Hispanics/Latinos can be from many different countries. The fastest rising population in the United States and also the biggest ethnic group (Andrews, 2013). Many have religious background that is Roman Catholic. Many believe in the supernatural, and do not consider they have control over what happens to them, God’s will determines illness and recovery (Andrews, 2013). Many families believe in traditional roles for males as the protector and provider and females as the homemaker and child care provider. Self-treatment or local healers are often tried as a first line of action (Andrews, 2013).
Follow-up on treatments is important to make sure there was understanding by the patient due to the individuals feeling they should not question providers out of respect (Jacobs, Ownby, Acevedo & Waldrop-Valverde, 2017).
Pacific Islanders are from many different islands. Those islands in the Pacific Ocean are categorized into three main types. For this paper I will focus mostly on the Polynesian population since that is where most of the migration to the US has come from (Andrews, 2013).
Some of the cultural differences have to do with religious believes. Many pacific islanders believe in gods, and the supernatural and believe that those things play a role in illnesses and adjust treatment accordingly. There are many treatment methods that are common among this culture including, massage, herbal treatment, and balance among relationships (Andrews, 2013).
Childbirth is a time in life when people are happy to be going to the hospital for care. When Pacific Islanders give birth they like for family to be present during the birth (Davis et al.
, 2017). Having children can be a stressful event and people like to have things the way they want during stressful times, they also want people they trust and can seek advice from around them. Pacific Islanders trust family and rely on them and they OB for information to make informed decisions during childbirth (Davis et al., 2017). Children of Pacific Islanders are often raised with grandparents around and taught to respect them (Mokuau et al., 2015). Grandparents play a vital role in teaching children core values specific to the pacific island culture.
When Hispanic/Latinos give birth they have a strong tie to family being involved in all aspects of childbirth (Andrews, 2013). Hispanic cultures have conditions that are considered “hot” or “cold” and they have strong beliefs about foods they can eat and things that must be avoided. Pregnancy is considered a “hot” condition they believe strongly that they should avoid hot foods, and conditions that are considered “hot” (Andrews, 2013). There are risks when it comes to childbirth and Hispanic patients are ar higher risk for gestational Diabetes and risk of hemorrhage after birth (Kilpatrick, 2017). Children are considered a gift from God in the Hispanic culture, and family is highly involved in their care from childbirth on (Andrews, 2013).
Pacific Islanders may be hesitant to ask questions, it is very important to make sure patients understand all instructions given for treatment. Family is a very important aspect to all pacific islanders. They have a strong connection to family and the homeland (Andrews, 2013). Pacific Islander adults seem to only seek care when there is a problem, which leads to them not getting the preventative care that is recommended in the US (Narcisse et al., 2018). Pacific Islanders care for the elderly out of obligation. The younger generations take care of the older generation out of love and respect for their elders (Andrews, 2013).

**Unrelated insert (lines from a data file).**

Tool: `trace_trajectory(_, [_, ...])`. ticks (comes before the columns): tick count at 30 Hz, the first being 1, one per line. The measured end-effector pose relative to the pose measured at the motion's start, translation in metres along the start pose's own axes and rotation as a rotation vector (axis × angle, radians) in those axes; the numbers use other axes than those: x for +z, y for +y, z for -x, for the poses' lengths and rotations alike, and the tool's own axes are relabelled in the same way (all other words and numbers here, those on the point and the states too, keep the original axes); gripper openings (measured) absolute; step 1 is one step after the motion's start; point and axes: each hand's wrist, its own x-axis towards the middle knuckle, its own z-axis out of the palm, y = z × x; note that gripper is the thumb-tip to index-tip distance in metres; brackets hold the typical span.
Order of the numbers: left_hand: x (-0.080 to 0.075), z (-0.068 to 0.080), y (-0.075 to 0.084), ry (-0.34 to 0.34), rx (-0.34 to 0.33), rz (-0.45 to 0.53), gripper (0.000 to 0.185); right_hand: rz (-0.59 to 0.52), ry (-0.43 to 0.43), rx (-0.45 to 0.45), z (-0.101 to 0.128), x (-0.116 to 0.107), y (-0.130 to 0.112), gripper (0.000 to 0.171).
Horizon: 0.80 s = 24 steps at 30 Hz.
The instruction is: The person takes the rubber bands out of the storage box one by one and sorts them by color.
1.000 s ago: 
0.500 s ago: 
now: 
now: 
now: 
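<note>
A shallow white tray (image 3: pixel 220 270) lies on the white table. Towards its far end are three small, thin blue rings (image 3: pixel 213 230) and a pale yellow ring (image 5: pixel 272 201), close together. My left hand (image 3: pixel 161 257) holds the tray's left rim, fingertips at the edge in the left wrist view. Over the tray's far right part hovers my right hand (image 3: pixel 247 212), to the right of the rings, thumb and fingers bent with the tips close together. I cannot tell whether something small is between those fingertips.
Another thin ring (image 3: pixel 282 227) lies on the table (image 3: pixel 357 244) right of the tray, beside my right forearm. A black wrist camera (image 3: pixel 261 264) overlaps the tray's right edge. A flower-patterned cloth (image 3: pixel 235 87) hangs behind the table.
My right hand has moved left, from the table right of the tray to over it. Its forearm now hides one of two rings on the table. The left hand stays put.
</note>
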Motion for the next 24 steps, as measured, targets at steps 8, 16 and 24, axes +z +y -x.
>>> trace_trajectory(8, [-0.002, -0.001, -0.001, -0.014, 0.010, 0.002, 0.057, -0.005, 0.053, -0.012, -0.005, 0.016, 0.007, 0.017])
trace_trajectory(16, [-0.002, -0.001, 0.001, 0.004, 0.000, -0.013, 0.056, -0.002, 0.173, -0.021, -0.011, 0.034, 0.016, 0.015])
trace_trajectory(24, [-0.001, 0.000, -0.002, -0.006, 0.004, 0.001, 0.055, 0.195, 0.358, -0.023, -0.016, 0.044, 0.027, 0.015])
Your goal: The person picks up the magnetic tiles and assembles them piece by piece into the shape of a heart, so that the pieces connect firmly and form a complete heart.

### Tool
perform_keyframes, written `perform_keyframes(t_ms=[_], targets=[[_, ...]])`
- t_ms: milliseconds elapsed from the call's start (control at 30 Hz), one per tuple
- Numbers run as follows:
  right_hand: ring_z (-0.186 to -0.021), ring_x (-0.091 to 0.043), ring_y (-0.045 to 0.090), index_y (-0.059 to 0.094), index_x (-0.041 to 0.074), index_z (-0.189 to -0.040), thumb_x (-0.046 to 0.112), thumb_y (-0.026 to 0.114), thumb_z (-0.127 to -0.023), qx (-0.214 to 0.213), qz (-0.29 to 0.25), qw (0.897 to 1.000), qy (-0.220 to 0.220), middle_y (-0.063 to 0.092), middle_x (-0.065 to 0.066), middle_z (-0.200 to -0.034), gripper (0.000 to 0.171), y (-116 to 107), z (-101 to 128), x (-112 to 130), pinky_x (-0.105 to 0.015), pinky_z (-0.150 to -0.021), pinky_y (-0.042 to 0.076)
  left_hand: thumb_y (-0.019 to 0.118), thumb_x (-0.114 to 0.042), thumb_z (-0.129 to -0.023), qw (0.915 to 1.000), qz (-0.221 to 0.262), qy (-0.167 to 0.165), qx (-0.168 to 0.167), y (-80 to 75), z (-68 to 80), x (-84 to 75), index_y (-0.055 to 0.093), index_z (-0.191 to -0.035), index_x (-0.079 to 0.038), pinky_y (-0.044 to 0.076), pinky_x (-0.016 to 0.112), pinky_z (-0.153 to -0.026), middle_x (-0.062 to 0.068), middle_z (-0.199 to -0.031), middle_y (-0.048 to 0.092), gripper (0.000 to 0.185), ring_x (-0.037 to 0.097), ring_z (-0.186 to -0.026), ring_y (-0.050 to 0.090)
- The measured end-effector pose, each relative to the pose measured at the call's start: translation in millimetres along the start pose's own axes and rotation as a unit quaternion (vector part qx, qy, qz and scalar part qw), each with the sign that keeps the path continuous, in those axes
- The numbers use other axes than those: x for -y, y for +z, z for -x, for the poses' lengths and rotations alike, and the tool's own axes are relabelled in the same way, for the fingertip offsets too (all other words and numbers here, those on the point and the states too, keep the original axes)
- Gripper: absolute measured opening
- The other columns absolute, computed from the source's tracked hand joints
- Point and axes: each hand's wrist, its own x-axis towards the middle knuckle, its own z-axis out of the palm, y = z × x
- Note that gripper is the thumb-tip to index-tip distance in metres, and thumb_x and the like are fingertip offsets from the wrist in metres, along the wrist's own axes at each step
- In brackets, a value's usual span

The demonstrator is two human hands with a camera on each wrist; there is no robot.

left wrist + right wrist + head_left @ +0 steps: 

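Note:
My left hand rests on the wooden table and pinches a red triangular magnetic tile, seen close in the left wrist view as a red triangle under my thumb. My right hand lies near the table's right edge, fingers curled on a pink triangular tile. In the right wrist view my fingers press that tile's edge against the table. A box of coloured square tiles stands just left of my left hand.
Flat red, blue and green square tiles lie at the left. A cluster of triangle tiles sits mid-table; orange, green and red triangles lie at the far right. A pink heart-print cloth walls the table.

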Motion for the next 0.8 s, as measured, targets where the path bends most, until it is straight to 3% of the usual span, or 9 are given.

Hispanic adults do not always seek care for preventative services and generally speaking only seek care when there is a problem. Learning the cues of Latinos can help in communication with them. Their culture has taught them not to question authority and therefore they may see healthcare providers as an authority figure and may not ask questions to get the clarification they need about treatments (Eubanks, 2010). Signs of respect for authority include not making eye contact, so the patient may not look at the healthcare in the eye. They have strong beliefs in folk healers and will often seek care from them before going to a traditional healthcare provider (Andrews, 2013).
Pacific Islanders believe there is afterlife and that they will become a higher level of being. Family likes to be involved in all aspects of the dying process. Allow time for grieving and allow for assistance with care after death (Andrews, 2013).
Hispanic males are taught to not express suffering, while it is considered appropriate for other family members to express suffering or grief (Jacobs, Ownby, Acevedo & Waldrop-Valverde, 2017). Family would like for the dying person to enjoy the time they have left so telling the dying individual about a bad prognosis is frowned upon in the Hispanic culture (Jacobs, Ownby, Acevedo & Waldrop-Valverde, 2017).